- _ABOUT THIS TASK_: Write every line of the material again exactly, with no pictures in the copy.

- _DATA EXTRACT_:
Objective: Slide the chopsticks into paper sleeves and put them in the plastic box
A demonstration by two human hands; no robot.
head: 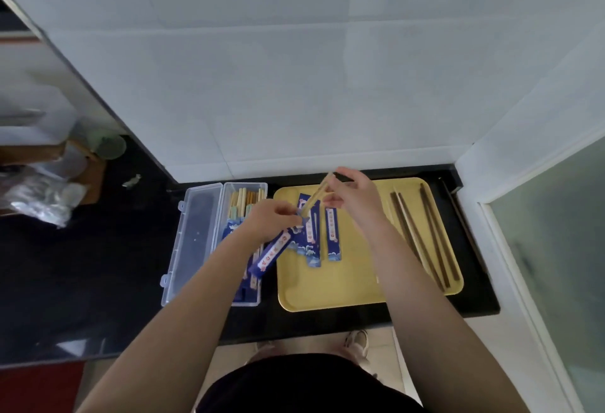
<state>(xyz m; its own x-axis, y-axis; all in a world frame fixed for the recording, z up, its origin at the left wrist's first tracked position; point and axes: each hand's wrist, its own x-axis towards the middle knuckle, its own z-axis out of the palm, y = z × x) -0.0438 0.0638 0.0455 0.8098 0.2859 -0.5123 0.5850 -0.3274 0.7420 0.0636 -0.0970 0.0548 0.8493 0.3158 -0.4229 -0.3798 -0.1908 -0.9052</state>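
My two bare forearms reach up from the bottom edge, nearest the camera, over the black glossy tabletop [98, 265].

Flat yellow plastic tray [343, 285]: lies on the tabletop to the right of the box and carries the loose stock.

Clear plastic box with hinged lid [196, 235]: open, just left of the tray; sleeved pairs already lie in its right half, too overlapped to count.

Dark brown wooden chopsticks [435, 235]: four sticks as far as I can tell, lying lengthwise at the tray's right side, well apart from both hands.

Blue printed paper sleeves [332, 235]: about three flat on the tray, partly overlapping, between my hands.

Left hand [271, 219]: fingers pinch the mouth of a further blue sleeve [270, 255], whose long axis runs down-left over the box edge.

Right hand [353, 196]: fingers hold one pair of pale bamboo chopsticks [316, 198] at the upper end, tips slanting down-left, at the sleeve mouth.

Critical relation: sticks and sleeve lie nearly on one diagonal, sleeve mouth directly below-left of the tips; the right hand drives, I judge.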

- _ANSWER AREA_:
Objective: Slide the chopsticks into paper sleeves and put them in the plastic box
A demonstration by two human hands; no robot.
head: 
<state>(xyz m; its own x-axis, y-axis; all in a world frame fixed for the recording, z up, its origin at the left wrist's first tracked position; point and axes: each hand's wrist, its own x-axis towards the middle knuckle, its own z-axis out of the palm, y = z × x) -0.0438 0.0638 0.0455 0.8098 0.2859 -0.5123 0.5850 -0.3274 0.7420 0.0636 -0.0970 0.0548 0.8493 0.3158 -0.4229 -0.3798 -0.1908 -0.9052</state>
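My two bare forearms reach up from the bottom edge, nearest the camera, over the black glossy tabletop [98, 265].

Flat yellow plastic tray [343, 285]: lies on the tabletop to the right of the box and carries the loose stock.

Clear plastic box with hinged lid [196, 235]: open, just left of the tray; sleeved pairs already lie in its right half, too overlapped to count.

Dark brown wooden chopsticks [435, 235]: four sticks as far as I can tell, lying lengthwise at the tray's right side, well apart from both hands.

Blue printed paper sleeves [332, 235]: about three flat on the tray, partly overlapping, between my hands.

Left hand [271, 219]: fingers pinch the mouth of a further blue sleeve [270, 255], whose long axis runs down-left over the box edge.

Right hand [353, 196]: fingers hold one pair of pale bamboo chopsticks [316, 198] at the upper end, tips slanting down-left, at the sleeve mouth.

Critical relation: sticks and sleeve lie nearly on one diagonal, sleeve mouth directly below-left of the tips; the right hand drives, I judge.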

This answer leaves nothing further to address.